Task to carry out | Return every line from the one with "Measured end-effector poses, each" through the one with "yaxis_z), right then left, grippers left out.", inclusive, exactly as it appears below.

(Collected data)
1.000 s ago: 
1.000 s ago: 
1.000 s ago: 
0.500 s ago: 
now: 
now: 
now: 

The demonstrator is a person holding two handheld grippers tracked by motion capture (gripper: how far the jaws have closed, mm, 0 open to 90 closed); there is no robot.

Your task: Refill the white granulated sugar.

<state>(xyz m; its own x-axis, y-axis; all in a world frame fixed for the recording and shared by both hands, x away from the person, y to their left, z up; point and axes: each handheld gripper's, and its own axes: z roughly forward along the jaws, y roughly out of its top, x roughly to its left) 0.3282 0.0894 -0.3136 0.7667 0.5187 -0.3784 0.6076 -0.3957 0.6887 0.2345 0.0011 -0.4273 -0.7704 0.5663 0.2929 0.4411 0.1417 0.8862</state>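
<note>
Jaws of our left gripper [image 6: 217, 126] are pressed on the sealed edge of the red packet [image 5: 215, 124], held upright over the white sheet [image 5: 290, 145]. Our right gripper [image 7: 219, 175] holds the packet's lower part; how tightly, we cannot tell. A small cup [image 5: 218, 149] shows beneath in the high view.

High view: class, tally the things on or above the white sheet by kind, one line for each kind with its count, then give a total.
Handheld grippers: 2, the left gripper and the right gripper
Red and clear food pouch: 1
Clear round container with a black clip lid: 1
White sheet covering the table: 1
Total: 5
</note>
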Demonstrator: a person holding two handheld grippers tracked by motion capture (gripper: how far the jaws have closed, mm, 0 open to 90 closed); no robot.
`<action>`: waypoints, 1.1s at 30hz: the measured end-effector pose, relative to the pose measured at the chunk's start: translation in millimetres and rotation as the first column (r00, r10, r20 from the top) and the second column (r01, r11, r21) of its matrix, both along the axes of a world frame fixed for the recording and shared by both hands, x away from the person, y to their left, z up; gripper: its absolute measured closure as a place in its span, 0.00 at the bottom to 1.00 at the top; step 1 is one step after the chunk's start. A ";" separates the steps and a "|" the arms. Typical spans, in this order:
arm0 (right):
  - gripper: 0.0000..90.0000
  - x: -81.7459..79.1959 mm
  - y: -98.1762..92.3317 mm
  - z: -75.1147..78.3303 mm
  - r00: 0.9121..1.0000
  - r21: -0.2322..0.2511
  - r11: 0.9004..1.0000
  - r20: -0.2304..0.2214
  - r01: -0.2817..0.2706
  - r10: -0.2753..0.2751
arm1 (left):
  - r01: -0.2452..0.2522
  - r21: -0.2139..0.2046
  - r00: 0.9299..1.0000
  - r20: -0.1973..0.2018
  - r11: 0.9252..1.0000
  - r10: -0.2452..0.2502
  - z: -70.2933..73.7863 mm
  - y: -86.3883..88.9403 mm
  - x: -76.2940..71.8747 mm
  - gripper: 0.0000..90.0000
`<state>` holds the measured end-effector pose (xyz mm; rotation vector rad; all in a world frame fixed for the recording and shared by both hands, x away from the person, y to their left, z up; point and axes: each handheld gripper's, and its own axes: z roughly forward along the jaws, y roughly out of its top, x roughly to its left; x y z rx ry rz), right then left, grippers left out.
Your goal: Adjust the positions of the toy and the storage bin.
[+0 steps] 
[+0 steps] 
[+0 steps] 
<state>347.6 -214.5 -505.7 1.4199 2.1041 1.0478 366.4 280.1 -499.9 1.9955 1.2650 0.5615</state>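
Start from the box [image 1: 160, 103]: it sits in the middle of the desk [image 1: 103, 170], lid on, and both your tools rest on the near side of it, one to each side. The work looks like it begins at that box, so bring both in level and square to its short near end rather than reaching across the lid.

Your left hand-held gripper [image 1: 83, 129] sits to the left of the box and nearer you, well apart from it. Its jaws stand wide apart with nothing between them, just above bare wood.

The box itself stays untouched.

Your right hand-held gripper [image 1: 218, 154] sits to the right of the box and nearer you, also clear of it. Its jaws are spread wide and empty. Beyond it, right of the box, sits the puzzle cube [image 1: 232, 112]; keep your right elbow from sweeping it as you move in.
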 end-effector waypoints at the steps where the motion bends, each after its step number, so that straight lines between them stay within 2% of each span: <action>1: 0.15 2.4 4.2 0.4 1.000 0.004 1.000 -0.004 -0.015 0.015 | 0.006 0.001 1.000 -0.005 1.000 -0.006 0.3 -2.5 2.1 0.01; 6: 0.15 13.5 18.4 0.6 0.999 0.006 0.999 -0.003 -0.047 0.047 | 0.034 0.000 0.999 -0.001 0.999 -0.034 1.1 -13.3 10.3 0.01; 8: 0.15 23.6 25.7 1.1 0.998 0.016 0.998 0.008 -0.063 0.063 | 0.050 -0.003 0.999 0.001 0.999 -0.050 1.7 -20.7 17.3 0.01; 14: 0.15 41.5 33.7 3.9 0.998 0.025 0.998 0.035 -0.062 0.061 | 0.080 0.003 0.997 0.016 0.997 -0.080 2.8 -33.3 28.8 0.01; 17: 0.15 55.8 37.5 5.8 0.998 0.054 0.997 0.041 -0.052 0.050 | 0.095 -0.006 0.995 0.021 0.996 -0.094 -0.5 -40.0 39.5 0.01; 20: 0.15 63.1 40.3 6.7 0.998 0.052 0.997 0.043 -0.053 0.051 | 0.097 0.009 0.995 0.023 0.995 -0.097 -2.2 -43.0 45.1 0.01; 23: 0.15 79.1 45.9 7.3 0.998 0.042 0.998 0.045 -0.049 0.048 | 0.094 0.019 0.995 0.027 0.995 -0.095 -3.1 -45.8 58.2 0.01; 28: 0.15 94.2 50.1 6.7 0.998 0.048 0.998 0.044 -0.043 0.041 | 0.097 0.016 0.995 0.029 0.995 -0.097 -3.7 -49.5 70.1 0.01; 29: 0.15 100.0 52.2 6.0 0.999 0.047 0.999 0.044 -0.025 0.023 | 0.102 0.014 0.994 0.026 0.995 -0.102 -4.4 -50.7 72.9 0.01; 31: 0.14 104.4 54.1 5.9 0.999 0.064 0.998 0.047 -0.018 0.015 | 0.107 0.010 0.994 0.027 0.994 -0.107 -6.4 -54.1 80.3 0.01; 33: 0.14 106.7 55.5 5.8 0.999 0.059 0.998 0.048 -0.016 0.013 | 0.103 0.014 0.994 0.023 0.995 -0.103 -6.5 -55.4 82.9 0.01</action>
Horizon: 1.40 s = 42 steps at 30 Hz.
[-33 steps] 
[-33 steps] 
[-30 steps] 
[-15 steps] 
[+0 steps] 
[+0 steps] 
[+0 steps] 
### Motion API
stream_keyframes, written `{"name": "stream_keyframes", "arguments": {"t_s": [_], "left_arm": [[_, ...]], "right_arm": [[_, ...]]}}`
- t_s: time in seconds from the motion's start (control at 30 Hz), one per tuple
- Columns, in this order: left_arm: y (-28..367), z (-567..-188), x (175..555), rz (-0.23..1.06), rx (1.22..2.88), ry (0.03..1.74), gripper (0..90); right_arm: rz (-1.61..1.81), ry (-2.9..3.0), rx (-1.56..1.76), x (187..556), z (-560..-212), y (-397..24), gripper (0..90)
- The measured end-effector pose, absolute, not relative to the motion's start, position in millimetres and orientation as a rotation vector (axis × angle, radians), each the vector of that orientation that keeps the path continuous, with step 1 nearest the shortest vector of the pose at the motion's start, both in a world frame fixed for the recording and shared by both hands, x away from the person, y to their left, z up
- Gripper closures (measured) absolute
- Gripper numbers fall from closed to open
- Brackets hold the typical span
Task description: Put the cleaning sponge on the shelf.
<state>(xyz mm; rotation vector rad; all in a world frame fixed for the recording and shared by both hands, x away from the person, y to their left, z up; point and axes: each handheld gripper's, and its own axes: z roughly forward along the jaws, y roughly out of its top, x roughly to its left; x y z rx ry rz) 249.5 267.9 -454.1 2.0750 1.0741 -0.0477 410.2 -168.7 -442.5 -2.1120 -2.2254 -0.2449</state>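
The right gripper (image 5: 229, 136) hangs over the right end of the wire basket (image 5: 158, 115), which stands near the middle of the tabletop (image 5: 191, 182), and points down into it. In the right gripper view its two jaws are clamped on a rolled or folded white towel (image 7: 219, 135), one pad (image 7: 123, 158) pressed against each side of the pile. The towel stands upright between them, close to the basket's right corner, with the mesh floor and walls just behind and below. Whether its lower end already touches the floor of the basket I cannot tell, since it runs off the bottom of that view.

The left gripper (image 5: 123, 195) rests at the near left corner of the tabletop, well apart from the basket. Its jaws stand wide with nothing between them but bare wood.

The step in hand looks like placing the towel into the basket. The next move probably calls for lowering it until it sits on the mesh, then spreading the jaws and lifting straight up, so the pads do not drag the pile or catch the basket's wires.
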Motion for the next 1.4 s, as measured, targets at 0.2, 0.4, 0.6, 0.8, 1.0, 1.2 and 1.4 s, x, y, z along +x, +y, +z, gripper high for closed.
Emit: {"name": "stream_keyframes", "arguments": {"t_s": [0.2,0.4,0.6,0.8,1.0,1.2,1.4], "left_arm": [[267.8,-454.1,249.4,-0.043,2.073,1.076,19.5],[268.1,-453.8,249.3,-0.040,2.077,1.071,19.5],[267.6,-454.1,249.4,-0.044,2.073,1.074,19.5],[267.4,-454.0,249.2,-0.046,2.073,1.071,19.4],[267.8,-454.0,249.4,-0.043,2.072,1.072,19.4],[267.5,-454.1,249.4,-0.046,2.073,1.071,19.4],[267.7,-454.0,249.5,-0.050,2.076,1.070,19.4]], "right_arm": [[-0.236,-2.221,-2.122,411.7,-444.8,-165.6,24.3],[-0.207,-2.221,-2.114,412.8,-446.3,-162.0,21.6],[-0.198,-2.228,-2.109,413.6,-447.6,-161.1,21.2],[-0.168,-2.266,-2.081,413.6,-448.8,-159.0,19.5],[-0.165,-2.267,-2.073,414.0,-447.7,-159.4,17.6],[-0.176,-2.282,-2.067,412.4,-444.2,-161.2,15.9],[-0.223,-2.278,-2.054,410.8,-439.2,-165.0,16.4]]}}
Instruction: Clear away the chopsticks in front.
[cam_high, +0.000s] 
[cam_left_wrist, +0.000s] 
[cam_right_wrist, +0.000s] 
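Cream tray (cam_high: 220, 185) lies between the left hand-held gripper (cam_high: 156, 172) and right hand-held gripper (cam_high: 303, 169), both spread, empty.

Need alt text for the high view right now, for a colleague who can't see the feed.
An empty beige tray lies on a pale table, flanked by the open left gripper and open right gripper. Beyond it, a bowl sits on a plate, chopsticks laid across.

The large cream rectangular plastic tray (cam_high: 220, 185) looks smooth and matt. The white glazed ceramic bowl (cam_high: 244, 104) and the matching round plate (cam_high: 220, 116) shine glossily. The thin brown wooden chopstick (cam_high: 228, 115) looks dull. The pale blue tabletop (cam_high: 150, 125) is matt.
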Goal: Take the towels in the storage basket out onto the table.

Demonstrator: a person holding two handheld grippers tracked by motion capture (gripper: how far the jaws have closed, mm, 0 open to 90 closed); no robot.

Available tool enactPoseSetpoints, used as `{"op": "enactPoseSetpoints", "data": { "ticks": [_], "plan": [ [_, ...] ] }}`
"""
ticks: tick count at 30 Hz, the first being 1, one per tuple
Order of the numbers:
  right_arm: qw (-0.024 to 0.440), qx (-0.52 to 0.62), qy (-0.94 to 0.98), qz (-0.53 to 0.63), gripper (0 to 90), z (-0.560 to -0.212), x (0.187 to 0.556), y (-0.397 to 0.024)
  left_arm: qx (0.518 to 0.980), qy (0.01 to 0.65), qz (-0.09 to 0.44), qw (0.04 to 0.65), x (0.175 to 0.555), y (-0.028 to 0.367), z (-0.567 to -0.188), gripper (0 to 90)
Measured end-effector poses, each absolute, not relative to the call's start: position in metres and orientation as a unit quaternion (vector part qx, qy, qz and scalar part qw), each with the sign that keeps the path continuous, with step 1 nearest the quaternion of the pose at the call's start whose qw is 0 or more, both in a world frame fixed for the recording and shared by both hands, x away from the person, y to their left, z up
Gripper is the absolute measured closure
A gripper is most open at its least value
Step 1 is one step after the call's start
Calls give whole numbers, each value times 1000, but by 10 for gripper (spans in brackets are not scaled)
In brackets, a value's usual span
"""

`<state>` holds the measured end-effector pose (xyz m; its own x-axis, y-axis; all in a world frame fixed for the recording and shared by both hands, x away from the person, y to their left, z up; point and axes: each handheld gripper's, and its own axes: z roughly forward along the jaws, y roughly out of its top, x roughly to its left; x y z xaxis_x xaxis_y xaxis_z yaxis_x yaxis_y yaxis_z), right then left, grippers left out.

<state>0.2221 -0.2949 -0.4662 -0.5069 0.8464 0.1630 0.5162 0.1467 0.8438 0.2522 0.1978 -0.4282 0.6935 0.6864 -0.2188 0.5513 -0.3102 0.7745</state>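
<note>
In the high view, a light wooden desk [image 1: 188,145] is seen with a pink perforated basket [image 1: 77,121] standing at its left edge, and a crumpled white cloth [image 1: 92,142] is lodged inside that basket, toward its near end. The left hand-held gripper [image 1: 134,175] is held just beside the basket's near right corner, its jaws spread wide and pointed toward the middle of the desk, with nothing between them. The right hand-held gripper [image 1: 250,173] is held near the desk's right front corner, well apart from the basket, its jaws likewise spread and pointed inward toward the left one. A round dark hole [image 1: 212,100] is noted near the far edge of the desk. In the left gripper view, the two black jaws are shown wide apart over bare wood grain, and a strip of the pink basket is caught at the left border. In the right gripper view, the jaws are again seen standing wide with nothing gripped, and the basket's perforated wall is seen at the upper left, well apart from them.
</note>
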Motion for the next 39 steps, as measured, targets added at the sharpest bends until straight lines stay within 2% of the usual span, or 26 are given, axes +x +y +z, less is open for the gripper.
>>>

Solved exercise |
Measured end-effector poses, each absolute, not relative to the call's start: position in metres and orientation as a unit quaternion (vector part qx, qy, qz and scalar part qw), each with the sign that keeps the path continuous, with step 1 nearest the quaternion of the pose at the call's start whose qw is 0 or more, both in a world frame fixed for the recording and shared by both hands, x away from the person, y to their left, z up
Gripper is the absolute measured closure
A gripper is most open at its least value
Step 1 is one step after the call's start
Calls give whole numbers, each value times 1000, but by 10 for gripper (spans in brackets are not scaled)
In brackets, a value's usual span
"""

`<state>` holds the measured end-effector pose (xyz m; its own x-axis, y-axis; all in a world frame fixed for the recording and shared by both hands, x away from the person, y to their left, z up; point and axes: each handheld gripper's, and its own axes: z roughly forward along the jaws, y roughly out of its top, x roughly to its left; x y z xaxis_x xaxis_y xaxis_z yaxis_x yaxis_y yaxis_z), right then left, grippers left out.

That completes the output for this exercise.